Independent Child

Ir. Rachmat
Chapter #19

Mayat Di Gerbong Kereta


  Di sepanjang Jalan Bekasi Barat dekat Stasiun Kereta Api Jatinegara, Masih di penuhi dengan lapak-lapak pedagang kaki lima, apalagi waktu belum terlalu malam, baru sekitar jam 7 lewat, Papaku memakai jacket jeans bebel tiba di tempat ini,  sudah tidak begitu jauh dari tempat tinggal kami, Rasa letih, lelah, setelah menempuh perjalanan cukup jauh dengan berjalan kaki dari kantor temannya, terkubur sudah, dengan sejuta rasa kebahagian, dan harapan, Karena papaku sudah mendapatkan pekerjaan, dengan honor lumayan besar. Papaku juga tanpa terduga, dan terencana, mendapat uang 300 ribu rupiah.

Papaku menghentikan langkah kakinya di depan sebuah lapak kaki lima, yang menjajakan aksesoris fashion pria, diantarnya sabuk, Di situ ada banyak ragam, dan corak sabuk buatan dalam lokal.

“Sabuk warna hitam itu, berapa, mas?“, Tanya papaku, pada seorang pria usia 45 tahun an, pedagang kaki lima.

“Rata-rata 125 ribu“, Jawabnya.

“100 ribu, bisa“.

Pria pedagang kaki lima, beberapa saat berpikir.

“Boleh lah“.

Kini papaku yang terdiam, sebab ada yang ia pikirkan.

“Uang 300 ribu, Kalau saya belikan sabuk untuk Garvin, tersisa 200 ribu, Sementara saya harus  ke wartel, untuk telpon kawan saya“, Kata papaku, dalam hatinya.

“Bagaimana pak, jadi tidak beli sabuk?“, Tanya pria pedagang kaki lima.

“Sebentar ya, mas, saya ke wartel dulu“, Jawab papaku.

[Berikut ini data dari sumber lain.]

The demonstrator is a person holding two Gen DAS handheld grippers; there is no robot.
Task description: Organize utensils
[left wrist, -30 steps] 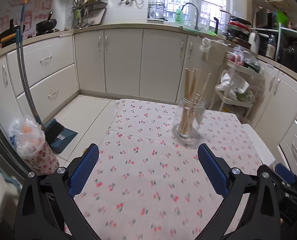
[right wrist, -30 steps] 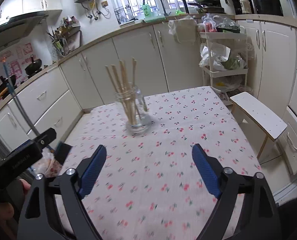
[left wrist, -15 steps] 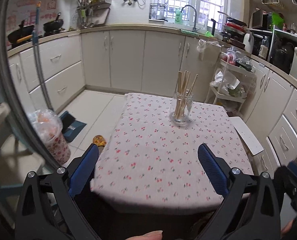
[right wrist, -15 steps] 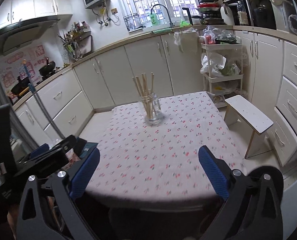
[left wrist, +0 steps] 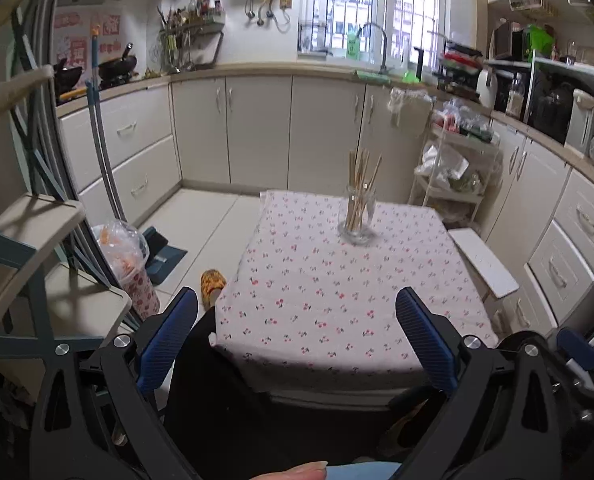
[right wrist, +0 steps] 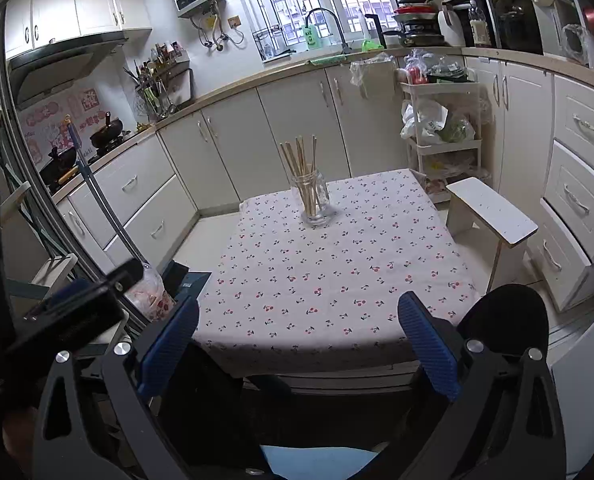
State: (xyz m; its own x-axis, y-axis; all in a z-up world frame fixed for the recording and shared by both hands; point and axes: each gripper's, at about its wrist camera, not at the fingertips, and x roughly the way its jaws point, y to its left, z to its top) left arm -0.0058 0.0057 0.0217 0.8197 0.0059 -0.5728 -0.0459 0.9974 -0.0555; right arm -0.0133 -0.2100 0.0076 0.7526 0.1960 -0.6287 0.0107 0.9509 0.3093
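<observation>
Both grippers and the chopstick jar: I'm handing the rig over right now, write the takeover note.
Left gripper: open, empty, held off the near table edge.
Right gripper: open, empty, likewise short of the table.
Chopsticks: all standing in the glass jar, on the far half of the cherry-print tablecloth.
Done: no loose utensils visible on the cloth.
Left: apparently nothing; check for strays out of view.

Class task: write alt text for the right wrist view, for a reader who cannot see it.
A glass jar holding wooden chopsticks stands on a table covered by a cherry-print tablecloth in a white-cabinet kitchen. The right gripper frames the near table edge with blue-padded fingers spread wide, holding nothing. A white stool stands beside the table.
</observation>
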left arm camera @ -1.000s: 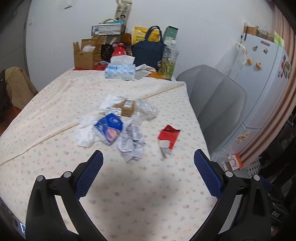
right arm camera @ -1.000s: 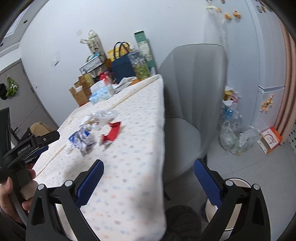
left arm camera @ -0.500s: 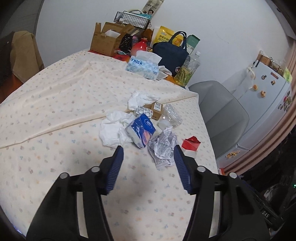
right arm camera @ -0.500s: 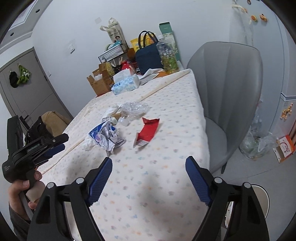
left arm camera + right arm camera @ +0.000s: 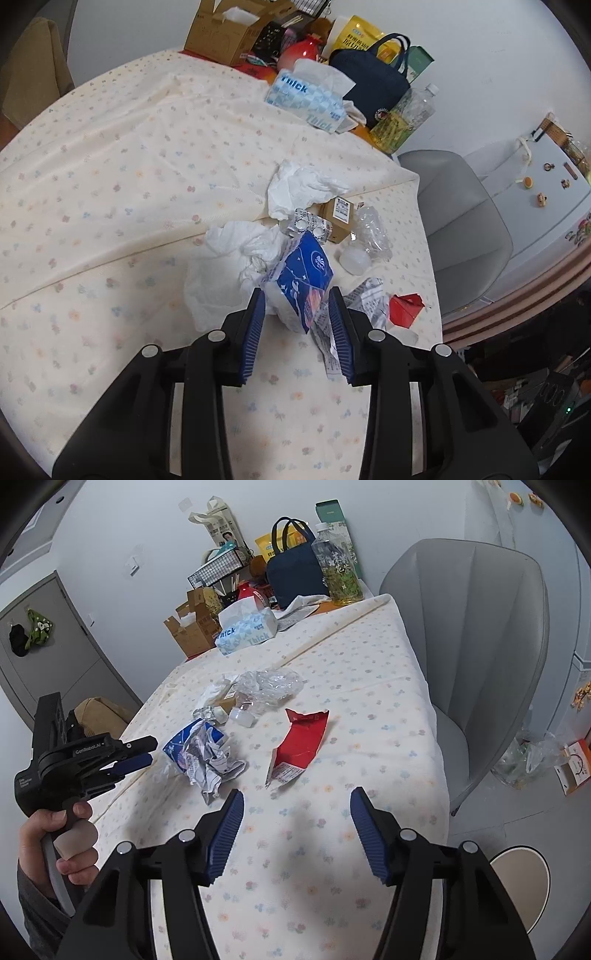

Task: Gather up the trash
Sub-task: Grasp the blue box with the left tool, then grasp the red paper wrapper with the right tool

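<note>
While right view shows hand, left gripper straddles blue wrapper.

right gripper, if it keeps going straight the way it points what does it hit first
Probably the torn red carton: it lies on the tablecloth just ahead of the open right gripper, slightly left of centre. The crumpled paper sits further left. Depth is uncertain.

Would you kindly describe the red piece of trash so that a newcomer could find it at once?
Start at the table with the flower-print cloth, on the side nearest the grey chair. At the chair-side edge of the trash pile lies the torn red carton, flattened, apart from the crumpled printed paper. It is the only red item among white, blue and clear scraps.
</note>
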`<move>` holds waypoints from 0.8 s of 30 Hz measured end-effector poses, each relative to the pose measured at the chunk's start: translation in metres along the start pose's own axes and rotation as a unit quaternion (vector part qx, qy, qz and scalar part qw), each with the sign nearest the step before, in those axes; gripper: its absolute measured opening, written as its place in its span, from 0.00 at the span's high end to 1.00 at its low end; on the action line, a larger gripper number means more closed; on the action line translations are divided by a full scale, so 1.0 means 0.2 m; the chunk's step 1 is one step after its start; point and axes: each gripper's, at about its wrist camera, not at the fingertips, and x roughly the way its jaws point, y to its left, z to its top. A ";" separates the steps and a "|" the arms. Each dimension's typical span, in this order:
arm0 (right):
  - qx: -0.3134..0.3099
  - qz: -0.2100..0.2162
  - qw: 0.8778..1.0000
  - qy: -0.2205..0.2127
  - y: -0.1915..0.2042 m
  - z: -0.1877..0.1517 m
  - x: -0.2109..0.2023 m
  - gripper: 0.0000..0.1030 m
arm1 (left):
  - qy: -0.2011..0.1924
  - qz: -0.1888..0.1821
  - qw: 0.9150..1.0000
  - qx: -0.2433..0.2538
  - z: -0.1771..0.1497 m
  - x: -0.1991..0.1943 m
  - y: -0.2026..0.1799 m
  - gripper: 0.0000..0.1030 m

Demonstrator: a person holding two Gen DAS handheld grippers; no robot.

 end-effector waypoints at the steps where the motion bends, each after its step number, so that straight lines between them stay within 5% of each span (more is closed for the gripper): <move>1: 0.001 0.000 1.000 0.001 0.00 0.00 0.01 0.42 | 0.004 0.002 1.000 -0.003 0.01 0.02 0.00 0.65; 12: 0.022 0.004 1.000 0.023 -0.04 0.05 0.15 0.42 | 0.030 0.013 0.999 -0.043 0.03 0.18 0.04 0.65; 18: 0.013 0.011 0.999 0.029 0.01 0.07 0.20 0.45 | 0.010 0.017 0.999 -0.042 0.03 0.12 0.01 0.87; 24: 0.003 0.010 0.999 0.040 0.06 0.06 0.28 0.58 | -0.027 0.018 0.999 -0.020 0.02 -0.07 -0.03 0.89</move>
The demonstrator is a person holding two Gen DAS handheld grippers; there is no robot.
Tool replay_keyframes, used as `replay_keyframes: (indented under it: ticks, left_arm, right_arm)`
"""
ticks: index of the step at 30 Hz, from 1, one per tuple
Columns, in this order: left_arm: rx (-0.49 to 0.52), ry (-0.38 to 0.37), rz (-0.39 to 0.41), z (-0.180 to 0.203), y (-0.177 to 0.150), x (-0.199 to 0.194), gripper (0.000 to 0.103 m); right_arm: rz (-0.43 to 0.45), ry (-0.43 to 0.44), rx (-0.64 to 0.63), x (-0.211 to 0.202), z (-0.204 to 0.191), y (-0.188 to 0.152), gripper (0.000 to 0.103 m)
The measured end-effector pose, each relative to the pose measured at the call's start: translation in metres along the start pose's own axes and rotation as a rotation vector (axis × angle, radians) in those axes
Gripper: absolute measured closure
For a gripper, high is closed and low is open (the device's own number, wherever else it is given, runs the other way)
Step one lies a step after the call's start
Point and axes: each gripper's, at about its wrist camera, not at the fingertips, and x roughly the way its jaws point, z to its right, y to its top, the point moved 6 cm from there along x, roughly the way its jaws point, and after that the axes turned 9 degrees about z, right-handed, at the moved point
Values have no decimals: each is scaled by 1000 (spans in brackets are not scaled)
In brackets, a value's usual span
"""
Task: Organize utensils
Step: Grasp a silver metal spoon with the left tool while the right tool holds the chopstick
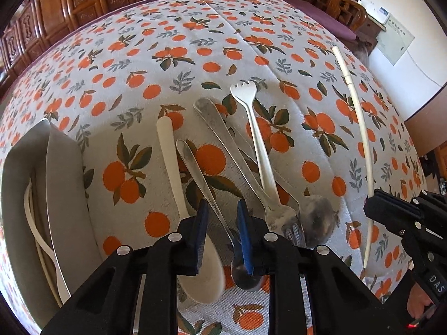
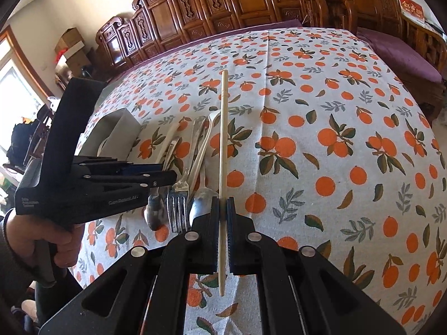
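My left gripper [image 1: 222, 209] points down at a row of utensils on the orange-print tablecloth [image 1: 195, 42]. The handle of a small metal spoon [image 1: 195, 167] runs between its blue pads [image 1: 201, 223], with a gap showing on each side. A white plastic spoon [image 1: 170, 162] lies just left of it. A larger metal spoon [image 1: 212, 122], a metal fork [image 1: 282, 217] and a white fork [image 1: 251, 117] lie to the right. My right gripper [image 2: 222, 203] is shut on a long white chopstick [image 2: 223, 128], also seen at the right in the left wrist view, chopstick [image 1: 360, 117].
A grey organiser tray [image 1: 64, 195] stands at the left edge of the table with a white utensil [image 1: 36, 223] inside; it appears as a grey box [image 2: 117, 128] in the right wrist view. Carved wooden cabinets [image 2: 223, 0] and purple-cushioned benches [image 2: 405, 53] ring the table. A hand [image 2: 64, 237] holds the left gripper.
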Motion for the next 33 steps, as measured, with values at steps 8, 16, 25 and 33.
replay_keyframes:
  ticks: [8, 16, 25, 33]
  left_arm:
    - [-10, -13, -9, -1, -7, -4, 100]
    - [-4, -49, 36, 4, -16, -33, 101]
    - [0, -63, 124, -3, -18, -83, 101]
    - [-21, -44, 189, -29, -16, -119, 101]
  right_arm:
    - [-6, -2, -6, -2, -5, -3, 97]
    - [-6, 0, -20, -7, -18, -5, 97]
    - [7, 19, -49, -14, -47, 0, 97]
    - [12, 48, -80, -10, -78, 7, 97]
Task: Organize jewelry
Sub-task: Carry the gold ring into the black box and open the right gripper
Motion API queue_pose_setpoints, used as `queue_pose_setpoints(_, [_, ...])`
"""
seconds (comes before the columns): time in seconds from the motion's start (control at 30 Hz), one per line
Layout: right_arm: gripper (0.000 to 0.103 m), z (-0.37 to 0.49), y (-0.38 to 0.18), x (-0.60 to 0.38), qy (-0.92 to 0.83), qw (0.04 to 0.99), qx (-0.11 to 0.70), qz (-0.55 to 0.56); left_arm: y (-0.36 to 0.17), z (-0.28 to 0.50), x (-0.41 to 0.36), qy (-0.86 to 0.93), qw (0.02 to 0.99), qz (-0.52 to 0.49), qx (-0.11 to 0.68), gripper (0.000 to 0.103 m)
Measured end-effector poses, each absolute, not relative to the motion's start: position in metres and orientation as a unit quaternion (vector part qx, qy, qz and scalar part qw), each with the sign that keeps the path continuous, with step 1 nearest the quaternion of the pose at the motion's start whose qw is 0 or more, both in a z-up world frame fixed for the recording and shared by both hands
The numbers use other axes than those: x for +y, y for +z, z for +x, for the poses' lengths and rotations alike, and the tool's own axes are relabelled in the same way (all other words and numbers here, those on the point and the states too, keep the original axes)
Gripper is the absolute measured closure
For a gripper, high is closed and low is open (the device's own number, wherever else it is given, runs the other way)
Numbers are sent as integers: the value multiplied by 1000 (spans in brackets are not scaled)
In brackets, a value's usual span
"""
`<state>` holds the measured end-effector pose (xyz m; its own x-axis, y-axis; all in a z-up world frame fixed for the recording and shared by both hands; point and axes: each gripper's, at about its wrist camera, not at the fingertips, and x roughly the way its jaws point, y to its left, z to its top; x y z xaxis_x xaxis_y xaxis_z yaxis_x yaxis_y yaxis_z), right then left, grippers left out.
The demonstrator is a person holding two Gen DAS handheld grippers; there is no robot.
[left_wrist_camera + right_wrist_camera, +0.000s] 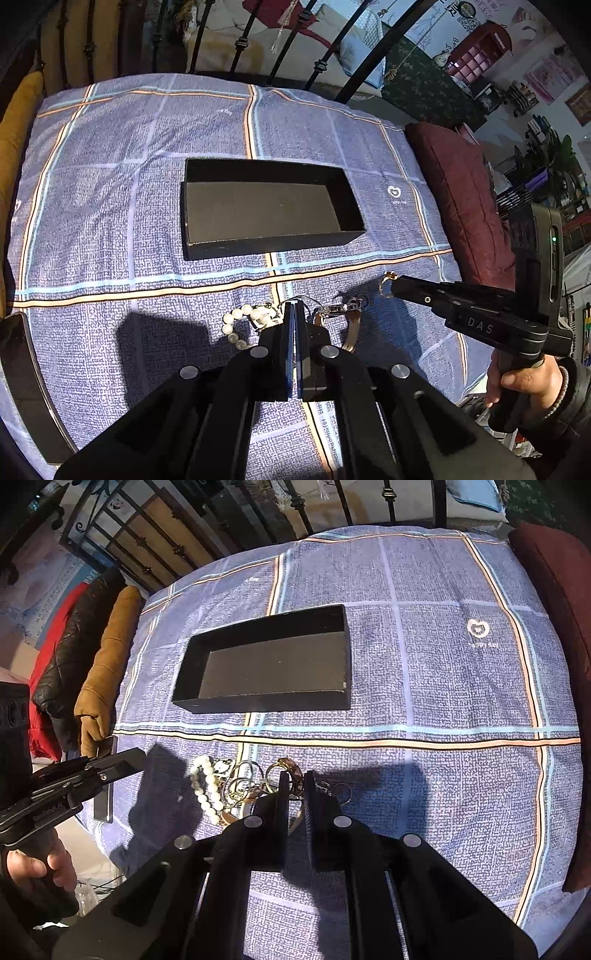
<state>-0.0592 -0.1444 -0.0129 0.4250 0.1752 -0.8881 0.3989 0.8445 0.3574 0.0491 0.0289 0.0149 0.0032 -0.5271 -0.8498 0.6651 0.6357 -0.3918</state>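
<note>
Jewelry pile point(236, 790): one tangled heap on the near part of the table, on the near side of the orange cloth stripe.
- One bracelet of white pearl beads point(207, 790), curled at the left of the heap.
- Several gold and silver rings, hoops and clasps, interlocked; an exact count cannot be made.
- One flat metal strap point(352, 332) at the right of the heap.

Gold ring point(386, 285): one, apart from the heap and pinched at the tip of the right gripper point(394, 287). The tongs are closed on it and the ring stands clear of the cloth.

Left gripper point(295, 306): tongs pressed together, blue pads touching, directly over the heap beside the pearls. Whether anything thin is caught between them cannot be told.

Hands: two, one per gripper handle. The right hand point(524, 384) wears a dark sleeve with a knit cuff.

Black box point(266, 206): one, rectangular, open-topped and shallow. It sits at the middle of the table, beyond the heap and well apart from it. Nothing lies inside.

Cloth point(110, 184): one, blue with pale and orange check lines, covering the table; one white heart logo to the right of the box.

Dark flat slab point(22, 369): one, at the near left edge.

Maroon cushion point(461, 206): one, beyond the right edge.
</note>
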Motion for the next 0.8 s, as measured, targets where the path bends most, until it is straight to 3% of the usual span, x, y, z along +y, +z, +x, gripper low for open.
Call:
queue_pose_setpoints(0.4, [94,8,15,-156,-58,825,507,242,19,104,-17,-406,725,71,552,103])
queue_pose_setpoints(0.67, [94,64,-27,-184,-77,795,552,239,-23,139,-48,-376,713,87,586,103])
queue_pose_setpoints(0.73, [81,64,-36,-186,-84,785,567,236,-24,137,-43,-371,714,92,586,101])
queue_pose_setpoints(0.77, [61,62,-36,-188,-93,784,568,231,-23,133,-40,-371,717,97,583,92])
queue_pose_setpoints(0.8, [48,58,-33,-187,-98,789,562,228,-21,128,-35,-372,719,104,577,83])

Papaku meninggalkan tempat, Pria pedagang kaki lima gelengkan kepalanya.

 

Jalan Raya Bekasi Barat ini, sejajar dengan jalan rel kereta api, hanya di batasi pagar tembok setinggi dua meter an, Papaku merasakan ingin buang air kecil, Setelah melewati sela-sela lubang tembok, yang sengaja dibobok warga setempat untuk jalan pintas, Papaku tiba di jalan rel kereta api, Disitu banyak gerbong-gerbong kereta yang sudah tidak terpakai, Sebagian gerbong jadi rumah hunian kaum imigran ber status gembel, Situasi di tempat itu juga cukup sunyi, sepi.

Usai buang air kecil, Papaku terperanjat kaget, juga senang, menemukan sebuah sabuk tergeletak di hadapannya.

“Hari ini, memang hari penuh keberuntungan bagi saya, Saya ragu untuk membeli sabuk anak saya, justru mendapatkannya dengan cuma-cuma“, Kata papaku dalam hatinya.